# ASSIGNMENT
Every line of the records below from the line with "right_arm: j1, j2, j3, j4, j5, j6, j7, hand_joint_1" up to and including the line with "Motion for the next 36" must be reproduced exactly, and no line outside that range.

=-=-=

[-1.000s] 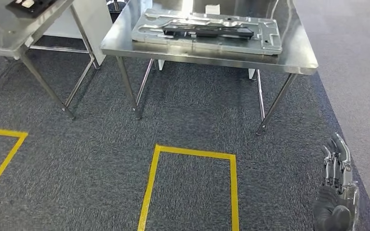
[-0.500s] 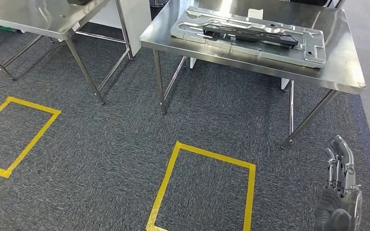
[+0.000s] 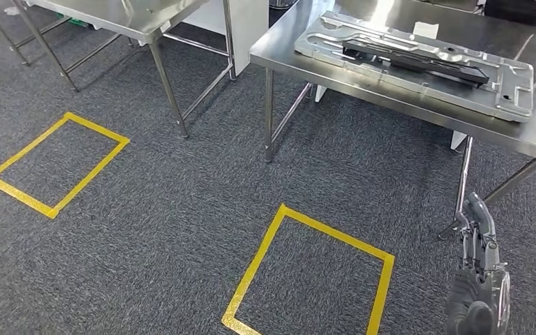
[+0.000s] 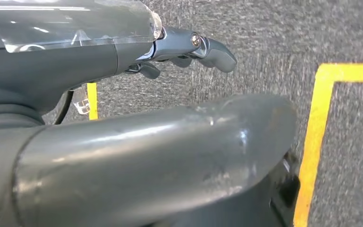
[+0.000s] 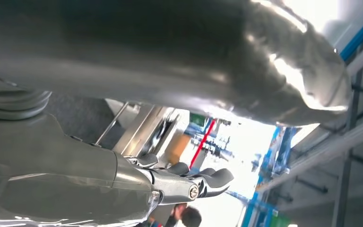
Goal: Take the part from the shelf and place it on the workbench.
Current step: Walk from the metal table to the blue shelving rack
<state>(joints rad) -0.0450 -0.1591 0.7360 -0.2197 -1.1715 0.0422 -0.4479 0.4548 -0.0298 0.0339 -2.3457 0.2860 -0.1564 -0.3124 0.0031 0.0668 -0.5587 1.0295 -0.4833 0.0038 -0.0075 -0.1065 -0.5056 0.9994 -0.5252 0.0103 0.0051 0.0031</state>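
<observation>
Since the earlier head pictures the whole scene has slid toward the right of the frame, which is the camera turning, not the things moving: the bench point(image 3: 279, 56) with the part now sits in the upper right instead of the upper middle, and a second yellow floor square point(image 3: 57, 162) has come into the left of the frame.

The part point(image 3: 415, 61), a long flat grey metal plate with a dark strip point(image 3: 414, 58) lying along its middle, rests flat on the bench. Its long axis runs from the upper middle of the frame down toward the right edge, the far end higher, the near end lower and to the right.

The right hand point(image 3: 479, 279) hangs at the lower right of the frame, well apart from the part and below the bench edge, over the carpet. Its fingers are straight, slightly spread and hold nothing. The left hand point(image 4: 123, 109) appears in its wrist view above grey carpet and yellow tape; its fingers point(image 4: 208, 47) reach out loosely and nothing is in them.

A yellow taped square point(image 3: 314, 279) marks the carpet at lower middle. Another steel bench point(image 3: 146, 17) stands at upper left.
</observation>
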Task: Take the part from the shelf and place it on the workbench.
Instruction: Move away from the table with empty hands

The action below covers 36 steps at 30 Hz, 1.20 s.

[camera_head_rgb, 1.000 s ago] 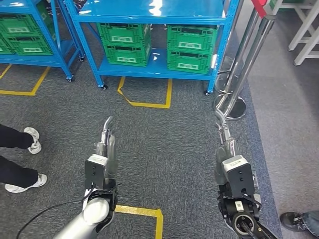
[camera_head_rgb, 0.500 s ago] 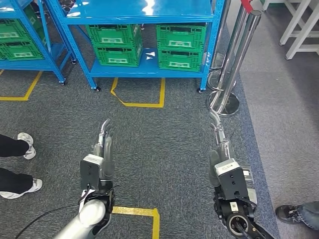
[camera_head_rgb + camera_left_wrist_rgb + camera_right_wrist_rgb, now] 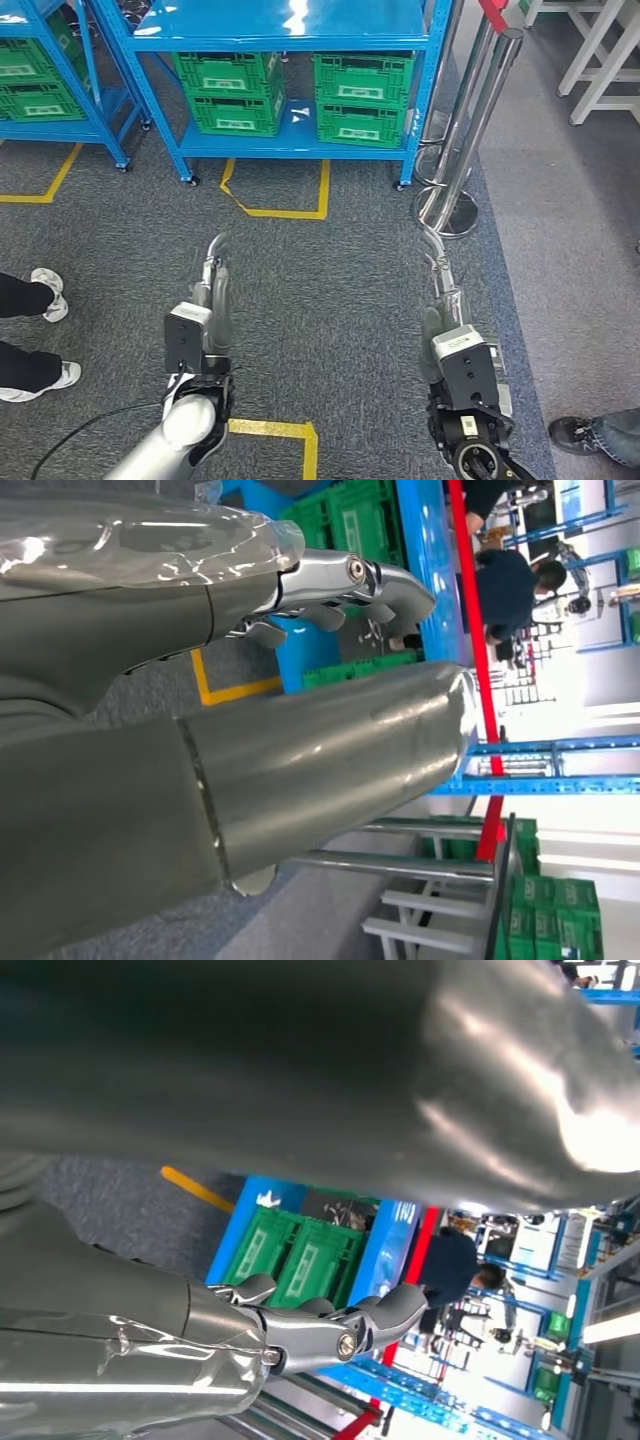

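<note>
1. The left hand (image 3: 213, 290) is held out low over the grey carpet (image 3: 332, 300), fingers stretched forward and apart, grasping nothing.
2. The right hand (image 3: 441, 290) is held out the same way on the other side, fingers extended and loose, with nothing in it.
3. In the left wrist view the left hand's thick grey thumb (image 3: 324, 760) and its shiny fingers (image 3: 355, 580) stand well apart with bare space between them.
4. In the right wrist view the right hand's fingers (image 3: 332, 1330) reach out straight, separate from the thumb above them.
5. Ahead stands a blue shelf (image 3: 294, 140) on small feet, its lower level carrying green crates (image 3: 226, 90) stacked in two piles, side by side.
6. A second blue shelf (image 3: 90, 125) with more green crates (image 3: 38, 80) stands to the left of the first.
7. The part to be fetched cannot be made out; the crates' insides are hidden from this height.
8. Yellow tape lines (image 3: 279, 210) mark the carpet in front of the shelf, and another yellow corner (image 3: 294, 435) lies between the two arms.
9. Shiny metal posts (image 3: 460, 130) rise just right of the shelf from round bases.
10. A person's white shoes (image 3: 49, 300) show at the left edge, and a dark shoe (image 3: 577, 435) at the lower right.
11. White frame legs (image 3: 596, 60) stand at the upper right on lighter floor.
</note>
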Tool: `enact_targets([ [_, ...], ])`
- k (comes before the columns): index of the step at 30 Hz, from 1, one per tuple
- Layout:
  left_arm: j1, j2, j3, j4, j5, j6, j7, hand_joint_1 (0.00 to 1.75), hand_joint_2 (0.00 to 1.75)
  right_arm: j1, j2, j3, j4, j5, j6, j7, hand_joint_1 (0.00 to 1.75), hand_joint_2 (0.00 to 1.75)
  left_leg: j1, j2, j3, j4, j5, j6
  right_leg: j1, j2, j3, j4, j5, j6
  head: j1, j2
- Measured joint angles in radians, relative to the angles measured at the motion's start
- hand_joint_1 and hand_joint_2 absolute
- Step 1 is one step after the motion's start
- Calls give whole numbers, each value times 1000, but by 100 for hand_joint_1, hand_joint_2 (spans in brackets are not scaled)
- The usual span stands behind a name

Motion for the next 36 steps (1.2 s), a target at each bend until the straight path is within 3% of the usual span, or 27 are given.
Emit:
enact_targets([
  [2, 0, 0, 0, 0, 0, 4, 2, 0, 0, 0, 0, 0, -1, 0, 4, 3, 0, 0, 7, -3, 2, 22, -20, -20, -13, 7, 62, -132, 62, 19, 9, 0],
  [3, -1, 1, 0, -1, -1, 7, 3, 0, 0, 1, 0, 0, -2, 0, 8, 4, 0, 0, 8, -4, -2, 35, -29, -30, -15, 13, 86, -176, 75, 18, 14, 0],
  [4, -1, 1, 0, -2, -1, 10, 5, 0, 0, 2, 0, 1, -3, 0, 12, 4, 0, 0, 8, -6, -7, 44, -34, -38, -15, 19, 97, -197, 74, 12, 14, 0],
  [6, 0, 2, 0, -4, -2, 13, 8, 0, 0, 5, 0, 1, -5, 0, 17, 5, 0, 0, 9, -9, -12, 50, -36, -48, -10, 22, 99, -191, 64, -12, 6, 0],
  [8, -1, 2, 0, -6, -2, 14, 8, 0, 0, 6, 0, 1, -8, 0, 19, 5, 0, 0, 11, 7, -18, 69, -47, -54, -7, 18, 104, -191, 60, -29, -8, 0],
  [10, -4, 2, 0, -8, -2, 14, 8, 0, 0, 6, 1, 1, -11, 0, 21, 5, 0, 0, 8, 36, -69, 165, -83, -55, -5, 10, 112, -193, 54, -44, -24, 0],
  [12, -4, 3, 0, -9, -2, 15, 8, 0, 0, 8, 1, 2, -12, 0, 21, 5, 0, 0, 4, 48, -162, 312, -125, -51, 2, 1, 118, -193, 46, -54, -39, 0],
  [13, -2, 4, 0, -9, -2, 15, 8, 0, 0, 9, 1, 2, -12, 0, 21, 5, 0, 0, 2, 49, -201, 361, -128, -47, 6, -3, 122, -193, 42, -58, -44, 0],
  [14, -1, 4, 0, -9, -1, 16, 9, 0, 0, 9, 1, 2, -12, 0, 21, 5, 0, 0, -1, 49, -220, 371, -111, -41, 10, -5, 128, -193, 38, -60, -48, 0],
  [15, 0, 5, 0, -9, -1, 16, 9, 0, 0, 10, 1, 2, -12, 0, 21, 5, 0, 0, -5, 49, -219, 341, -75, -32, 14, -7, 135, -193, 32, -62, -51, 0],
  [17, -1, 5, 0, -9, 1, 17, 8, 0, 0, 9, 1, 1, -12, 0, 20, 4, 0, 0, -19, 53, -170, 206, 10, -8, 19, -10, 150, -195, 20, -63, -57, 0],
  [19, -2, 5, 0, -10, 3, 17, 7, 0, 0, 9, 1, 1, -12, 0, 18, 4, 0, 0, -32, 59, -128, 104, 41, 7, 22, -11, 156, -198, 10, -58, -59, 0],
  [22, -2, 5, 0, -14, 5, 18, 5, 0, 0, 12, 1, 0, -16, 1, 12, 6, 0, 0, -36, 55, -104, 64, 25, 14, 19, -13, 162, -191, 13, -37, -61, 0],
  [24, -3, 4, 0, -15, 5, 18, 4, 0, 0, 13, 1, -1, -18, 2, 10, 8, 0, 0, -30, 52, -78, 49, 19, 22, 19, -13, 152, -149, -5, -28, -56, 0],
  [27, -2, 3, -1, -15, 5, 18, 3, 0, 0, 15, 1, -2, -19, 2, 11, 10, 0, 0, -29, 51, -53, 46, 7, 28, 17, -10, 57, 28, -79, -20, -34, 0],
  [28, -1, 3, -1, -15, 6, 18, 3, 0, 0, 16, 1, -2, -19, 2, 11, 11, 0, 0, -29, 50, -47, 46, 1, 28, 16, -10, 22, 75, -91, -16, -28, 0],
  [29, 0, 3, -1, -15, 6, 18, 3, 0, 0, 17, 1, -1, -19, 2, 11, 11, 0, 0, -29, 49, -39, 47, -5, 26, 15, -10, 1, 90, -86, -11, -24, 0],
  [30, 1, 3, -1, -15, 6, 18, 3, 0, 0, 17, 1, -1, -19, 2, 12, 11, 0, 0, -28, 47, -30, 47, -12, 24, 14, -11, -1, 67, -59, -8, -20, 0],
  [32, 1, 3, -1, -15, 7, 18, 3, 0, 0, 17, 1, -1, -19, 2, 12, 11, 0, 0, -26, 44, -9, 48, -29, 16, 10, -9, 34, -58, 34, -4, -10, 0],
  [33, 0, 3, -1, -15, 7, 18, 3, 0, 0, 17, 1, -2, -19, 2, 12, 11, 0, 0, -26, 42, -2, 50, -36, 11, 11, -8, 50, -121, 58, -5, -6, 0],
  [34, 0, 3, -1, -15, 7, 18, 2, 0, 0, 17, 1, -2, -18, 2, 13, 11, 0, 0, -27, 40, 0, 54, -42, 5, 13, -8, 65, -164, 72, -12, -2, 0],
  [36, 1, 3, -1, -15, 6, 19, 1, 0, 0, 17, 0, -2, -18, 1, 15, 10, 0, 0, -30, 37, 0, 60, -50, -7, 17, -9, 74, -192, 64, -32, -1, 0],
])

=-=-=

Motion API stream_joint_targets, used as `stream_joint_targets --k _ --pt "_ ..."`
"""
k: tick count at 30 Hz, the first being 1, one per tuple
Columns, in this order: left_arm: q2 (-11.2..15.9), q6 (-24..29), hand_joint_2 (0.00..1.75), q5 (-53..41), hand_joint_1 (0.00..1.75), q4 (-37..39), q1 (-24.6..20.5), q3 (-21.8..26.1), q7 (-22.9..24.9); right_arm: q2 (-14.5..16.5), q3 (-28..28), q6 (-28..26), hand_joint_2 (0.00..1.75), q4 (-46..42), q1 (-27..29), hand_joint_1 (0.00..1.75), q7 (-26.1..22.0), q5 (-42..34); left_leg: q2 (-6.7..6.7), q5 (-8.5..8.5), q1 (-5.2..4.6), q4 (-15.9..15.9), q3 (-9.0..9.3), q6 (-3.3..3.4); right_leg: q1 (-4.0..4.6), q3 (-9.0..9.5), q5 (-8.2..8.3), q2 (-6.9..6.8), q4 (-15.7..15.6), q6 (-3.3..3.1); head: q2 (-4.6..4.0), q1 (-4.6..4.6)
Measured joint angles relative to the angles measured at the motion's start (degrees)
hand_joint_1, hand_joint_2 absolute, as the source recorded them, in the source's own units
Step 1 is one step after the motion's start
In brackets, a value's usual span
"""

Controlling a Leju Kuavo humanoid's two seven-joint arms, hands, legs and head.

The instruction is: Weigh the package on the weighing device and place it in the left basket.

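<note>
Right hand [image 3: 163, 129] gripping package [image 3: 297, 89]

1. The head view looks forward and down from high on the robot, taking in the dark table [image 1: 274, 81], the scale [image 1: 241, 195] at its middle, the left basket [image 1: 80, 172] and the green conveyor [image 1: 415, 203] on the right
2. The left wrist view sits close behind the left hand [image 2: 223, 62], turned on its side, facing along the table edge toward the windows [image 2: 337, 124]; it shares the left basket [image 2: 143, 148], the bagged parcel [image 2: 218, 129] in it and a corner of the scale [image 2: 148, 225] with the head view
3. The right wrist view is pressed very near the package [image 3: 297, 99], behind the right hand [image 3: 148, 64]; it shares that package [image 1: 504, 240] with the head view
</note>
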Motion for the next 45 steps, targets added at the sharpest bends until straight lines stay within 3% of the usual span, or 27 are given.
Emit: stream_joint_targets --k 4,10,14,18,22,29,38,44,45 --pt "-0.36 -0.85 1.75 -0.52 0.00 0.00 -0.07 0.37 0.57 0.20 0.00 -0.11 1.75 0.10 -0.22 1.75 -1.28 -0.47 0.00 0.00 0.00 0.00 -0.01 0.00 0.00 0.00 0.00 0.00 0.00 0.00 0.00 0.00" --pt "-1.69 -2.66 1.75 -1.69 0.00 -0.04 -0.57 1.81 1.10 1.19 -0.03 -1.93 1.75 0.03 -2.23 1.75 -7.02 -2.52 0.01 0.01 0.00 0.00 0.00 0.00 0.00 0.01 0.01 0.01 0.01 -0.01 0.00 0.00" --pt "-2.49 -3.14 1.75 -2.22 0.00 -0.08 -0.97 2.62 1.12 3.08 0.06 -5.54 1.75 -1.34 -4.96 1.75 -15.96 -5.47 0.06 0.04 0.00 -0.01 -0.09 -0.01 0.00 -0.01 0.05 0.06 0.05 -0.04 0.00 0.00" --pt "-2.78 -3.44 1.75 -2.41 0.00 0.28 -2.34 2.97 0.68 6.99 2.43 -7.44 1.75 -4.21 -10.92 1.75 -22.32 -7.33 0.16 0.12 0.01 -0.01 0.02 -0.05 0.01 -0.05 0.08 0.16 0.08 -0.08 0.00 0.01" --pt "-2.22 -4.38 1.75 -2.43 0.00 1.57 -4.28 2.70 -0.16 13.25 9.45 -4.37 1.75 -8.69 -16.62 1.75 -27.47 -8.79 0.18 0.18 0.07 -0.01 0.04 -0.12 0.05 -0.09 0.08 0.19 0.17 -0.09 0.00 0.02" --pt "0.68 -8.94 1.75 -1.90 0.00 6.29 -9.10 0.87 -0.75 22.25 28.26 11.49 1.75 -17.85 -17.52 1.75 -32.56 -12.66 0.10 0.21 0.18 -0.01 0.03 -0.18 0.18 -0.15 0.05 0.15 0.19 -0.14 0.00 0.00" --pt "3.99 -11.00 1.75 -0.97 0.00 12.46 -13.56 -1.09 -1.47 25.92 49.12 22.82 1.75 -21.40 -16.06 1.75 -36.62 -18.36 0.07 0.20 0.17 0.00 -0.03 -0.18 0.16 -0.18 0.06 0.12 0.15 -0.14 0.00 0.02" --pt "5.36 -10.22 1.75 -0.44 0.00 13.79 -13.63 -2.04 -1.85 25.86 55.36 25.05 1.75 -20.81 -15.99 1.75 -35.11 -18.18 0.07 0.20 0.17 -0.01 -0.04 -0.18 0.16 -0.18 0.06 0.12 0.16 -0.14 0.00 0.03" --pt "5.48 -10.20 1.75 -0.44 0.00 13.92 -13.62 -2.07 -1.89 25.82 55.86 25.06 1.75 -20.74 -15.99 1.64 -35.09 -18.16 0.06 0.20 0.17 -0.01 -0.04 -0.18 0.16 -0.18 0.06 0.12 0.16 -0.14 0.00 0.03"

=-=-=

# EXPECTED OUTPUT
  right_arm: j1, j2, j3, j4, j5, j6, j7, hand_joint_1 (0.00 to 1.75), hand_joint_2 (0.00 to 1.75)
  left_leg: j1, j2, j3, j4, j5, j6
  right_leg: j1, j2, j3, j4, j5, j6
  head: j1, j2
- Measured joint angles in radians, relative to the angles measured at the motion's start
- hand_joint_1 and hand_joint_2 absolute
- Step 1 is one step after the motion's start
- Calls give whole numbers, each value times 1000, but by 100 for hand_joint_1, hand_joint_2 (spans in brackets are not scaled)
- The usual span stands behind a name

Motion for the next 36 steps (1.2 s), a target at each bend until the straight path is within 3% of the usual span, or 27 are given.

The exercise concludes with that.